What the task asks: Could you return the data below exactly as it appears?
== Segment start ==
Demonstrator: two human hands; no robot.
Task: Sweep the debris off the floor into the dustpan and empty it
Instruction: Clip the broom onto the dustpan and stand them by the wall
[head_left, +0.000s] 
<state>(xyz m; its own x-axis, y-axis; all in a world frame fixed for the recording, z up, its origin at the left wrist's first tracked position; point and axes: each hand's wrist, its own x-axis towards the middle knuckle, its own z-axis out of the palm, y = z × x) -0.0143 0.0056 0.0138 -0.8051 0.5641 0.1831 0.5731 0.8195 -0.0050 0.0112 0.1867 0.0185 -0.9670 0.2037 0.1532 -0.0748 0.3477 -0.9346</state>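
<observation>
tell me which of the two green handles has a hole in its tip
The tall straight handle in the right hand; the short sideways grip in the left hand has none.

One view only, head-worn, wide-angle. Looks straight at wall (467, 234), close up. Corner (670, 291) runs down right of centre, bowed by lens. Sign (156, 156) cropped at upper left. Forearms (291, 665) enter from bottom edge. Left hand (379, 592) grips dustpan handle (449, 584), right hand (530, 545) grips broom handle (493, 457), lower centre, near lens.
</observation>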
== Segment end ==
Solution to the exercise:
Demonstrator: two human hands; no robot.
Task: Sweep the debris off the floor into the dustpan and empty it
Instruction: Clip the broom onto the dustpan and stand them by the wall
[head_left, +0.000s] 
<state>(xyz m; its own x-axis, y-axis; all in a world frame fixed for the recording, z up, its origin at the left wrist's first tracked position; point and axes: each hand's wrist, its own x-axis towards the middle knuckle, its own z-axis out of the palm, y = z × x) -0.0143 0.0056 0.0138 -0.8051 0.5641 0.1831 0.5731 0.8195 -0.0050 0.0112 0.1867 0.0185 -0.9670 0.2037 0.1532 -0.0748 0.3477 -0.9346</state>
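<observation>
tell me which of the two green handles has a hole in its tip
The tall straight handle in the right hand; the short sideways grip in the left hand has none.

One view only, head-worn, wide-angle. Looks straight at wall (467, 234), close up. Corner (670, 291) runs down right of centre, bowed by lens. Sign (156, 156) cropped at upper left. Forearms (291, 665) enter from bottom edge. Left hand (379, 592) grips dustpan handle (449, 584), right hand (530, 545) grips broom handle (493, 457), lower centre, near lens.
</observation>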

No more output will be given for this exercise.